Why NFL legend Tom Brady left Wayne Rooney 'disappointed' after badly-timed encounter

Photo by Alex Pantling/Getty Images
Photo by Alex Pantling/Getty Images

It was one of football’s more surreal crossovers, an NFL legend teaming up with an English football icon at a struggling Championship club. But when Tom Brady’s documentary “Built in Birmingham: Brady & the Blues” aired, it left Wayne Rooney feeling more than a little let down.

Brady, who had joined Birmingham City as a minority owner and adviser to the club’s leadership, was captured questioning Rooney’s commitment during his short managerial stint.

In the documentary, Brady said to his business manager, Ben Rawitz: “I’m a little worried about our head coach’s work ethic. I mean, I don’t have great instincts on that.”

Wayne Rooney says NFL legend Tom Brady never ‘understood football’

Those words, heard around the world of sport, didn’t sit well with Rooney, who hit back months later.

He said: “I don’t think he really understood football that well. Tom came in once, which was the day before a game where the days are a little bit lighter anyway. What he does understand is, he’s a hard worker, we know that.”

Brady was also seen labelling some Birmingham City players “lazy and entitled” which inRooney’s view highlighted the NFL superstar’s misunderstanding of the sport.

“Football is not NFL, NFL works for three months a year. Players do need rest as well,” Rooney said. “I think he’s very unfair, the way he’s come out and portrayed that.”

The Manchester United legend’s spell in the Second City was short-lived, he managed just two wins in 15 games before being dismissed.

Wayne Rooney praises Tom Brady as ‘one of the greatest’

Rooney has since defended his time at Blues. Speaking months later, he said: “When I went into Birmingham, they were in a mess really. The players weren’t really the players who could take the club forward. You had Tony Mowbray and Gary Rowett after me, who also struggled.”

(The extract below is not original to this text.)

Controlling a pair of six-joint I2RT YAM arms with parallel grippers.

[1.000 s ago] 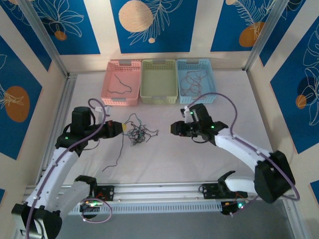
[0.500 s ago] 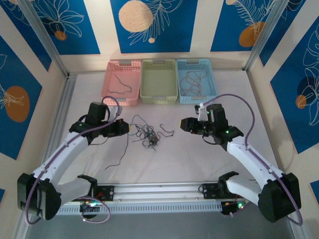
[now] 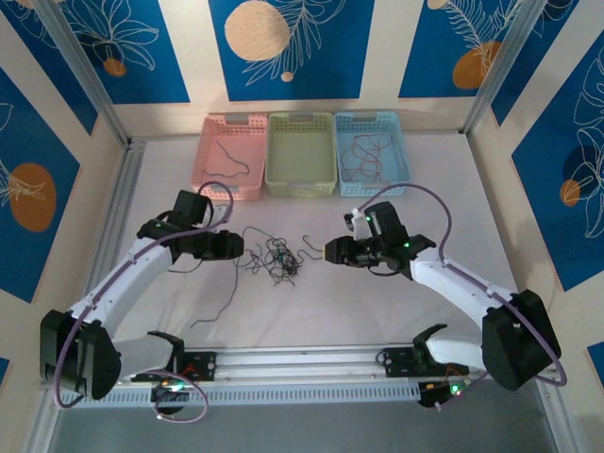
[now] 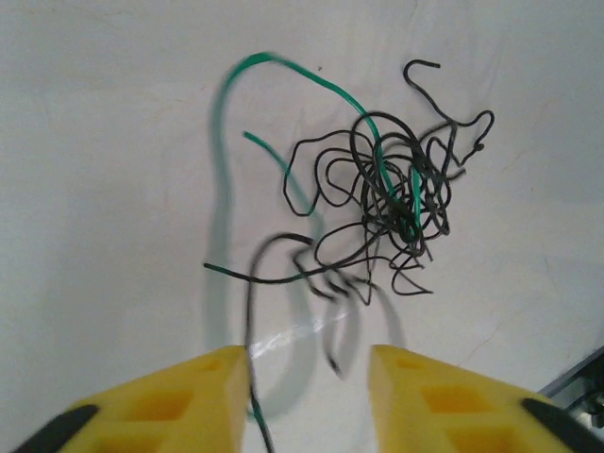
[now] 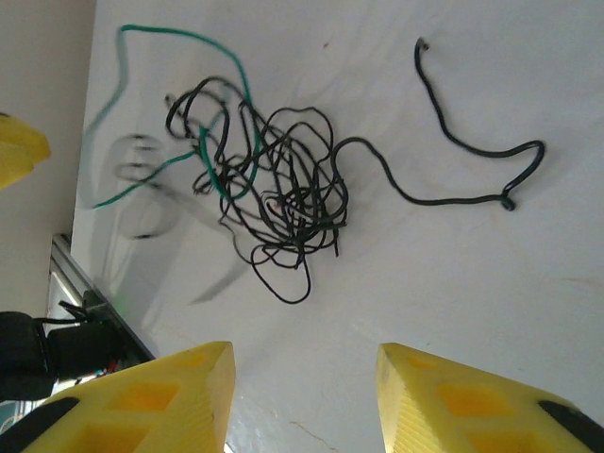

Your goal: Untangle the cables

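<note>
A tangle of thin black cables [image 3: 279, 260] with a green cable [image 4: 300, 73] threaded through it lies mid-table. In the left wrist view the tangle [image 4: 387, 193] is ahead of my open left gripper [image 4: 307, 363], and one dark strand [image 4: 249, 311] trails down along the inner edge of the left finger [image 4: 203, 392], ungripped. My left gripper [image 3: 232, 247] sits just left of the tangle. My right gripper [image 3: 329, 252] sits just right of it, open [image 5: 304, 359], with the tangle [image 5: 274, 189] ahead of its empty jaws. A loose black end [image 5: 472, 184] curls off to the side.
Three baskets stand at the back: pink [image 3: 228, 156] holding one dark cable, green [image 3: 302, 151] with nothing visible inside, blue [image 3: 371, 151] holding reddish cables. A long strand [image 3: 219, 300] trails from the tangle toward the near rail [image 3: 302, 363].
The tangle was dragged a little to the right. The right gripper swung back, then came left and lower toward the tangle. The left arm stretched out and now sits beside it.
</note>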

In hindsight, the clash between the pair feels almost inevitable, two titans of different sports struggling to find common ground. Yet even amid the friction, Rooney offered a gracious nod to Brady’s legacy.

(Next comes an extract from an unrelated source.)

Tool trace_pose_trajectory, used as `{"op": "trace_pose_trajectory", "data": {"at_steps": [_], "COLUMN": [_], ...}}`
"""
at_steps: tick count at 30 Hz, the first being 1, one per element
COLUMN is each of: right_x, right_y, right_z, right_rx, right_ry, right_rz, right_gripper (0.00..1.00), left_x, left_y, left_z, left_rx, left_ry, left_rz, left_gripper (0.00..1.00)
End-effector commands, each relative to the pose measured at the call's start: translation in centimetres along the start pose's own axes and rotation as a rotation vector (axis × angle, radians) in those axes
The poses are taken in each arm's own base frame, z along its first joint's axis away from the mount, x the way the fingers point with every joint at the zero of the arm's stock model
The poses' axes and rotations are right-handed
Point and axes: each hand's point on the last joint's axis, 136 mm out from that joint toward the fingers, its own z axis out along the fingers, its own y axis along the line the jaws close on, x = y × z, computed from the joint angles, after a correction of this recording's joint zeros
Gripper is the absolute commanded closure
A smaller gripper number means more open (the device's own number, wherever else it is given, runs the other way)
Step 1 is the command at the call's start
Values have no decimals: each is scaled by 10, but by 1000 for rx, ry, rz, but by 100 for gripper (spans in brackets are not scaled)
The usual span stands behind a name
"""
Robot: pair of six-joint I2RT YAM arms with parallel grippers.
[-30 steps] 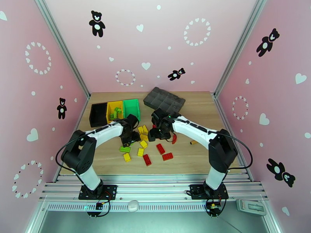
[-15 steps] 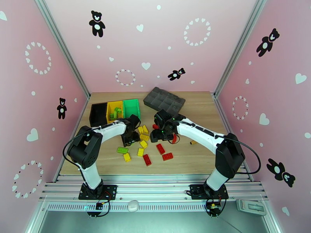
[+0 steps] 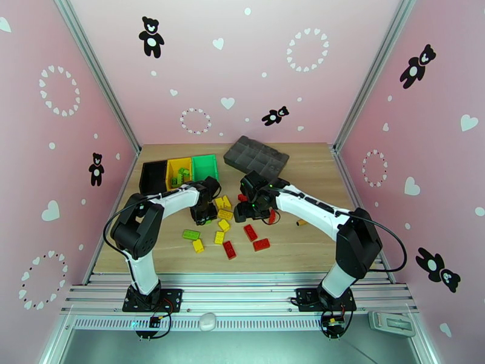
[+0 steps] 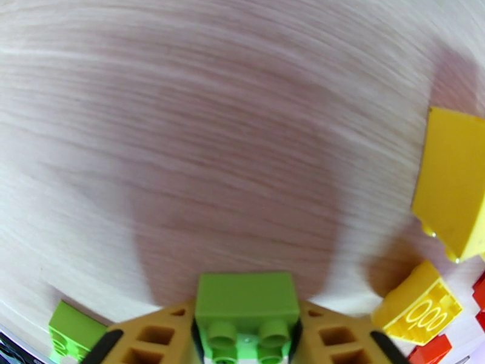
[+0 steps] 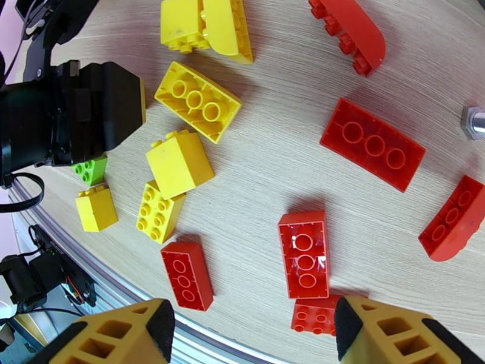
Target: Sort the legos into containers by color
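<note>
- While my left gripper (image 4: 245, 326) sits low over the table (image 4: 212, 116), its fingers are clenched on a lime green brick (image 4: 245, 295).
- Right gripper (image 5: 254, 332): my jaws spread, nothing between them, above red bricks (image 5: 305, 253) and yellow bricks (image 5: 197, 101) loose on the wood.
- Black bin (image 3: 151, 177), yellow bin (image 3: 171, 171), green bin (image 3: 205, 170): side by side, far left.

My left gripper (image 4: 245, 338), reaching toward one o'clock, pinches a green brick (image 4: 245, 298); my right gripper (image 5: 254, 329), toward eleven o'clock, hangs with fingers spread.
</note>
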Motion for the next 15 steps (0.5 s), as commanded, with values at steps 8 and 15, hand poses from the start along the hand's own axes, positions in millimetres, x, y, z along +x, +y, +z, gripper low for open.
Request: {"op": "trace_pose_trajectory", "data": {"at_steps": [8,15], "right_x": [-33,-69], "right_y": [44,85], "right_z": [11,31], "right_rx": [-170,-335], "right_ry": [-5,22], "right_rz": [0,38], "right_gripper": [27,28], "left_x": [-16,-43], "left_y": [-13,-6], "left_z": [-50,-77], "left_rx": [137,241], "left_ry": [-51,-77], "left_rz": [32,-21], "left_gripper": [70,71]}}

“I respect Tom Brady massively,” he said. “He’s one of the greatest, if not the greatest, athletes of all time.”

Birmingham were eventually relegated to the third tier but would later rise again under Chris Davies, storming to the League One title with a record 111 points. But the brief Rooney-Brady era remains one of football’s strangest chapters, and one that clearly left Rooney really disappointed by how his American partner viewed the game.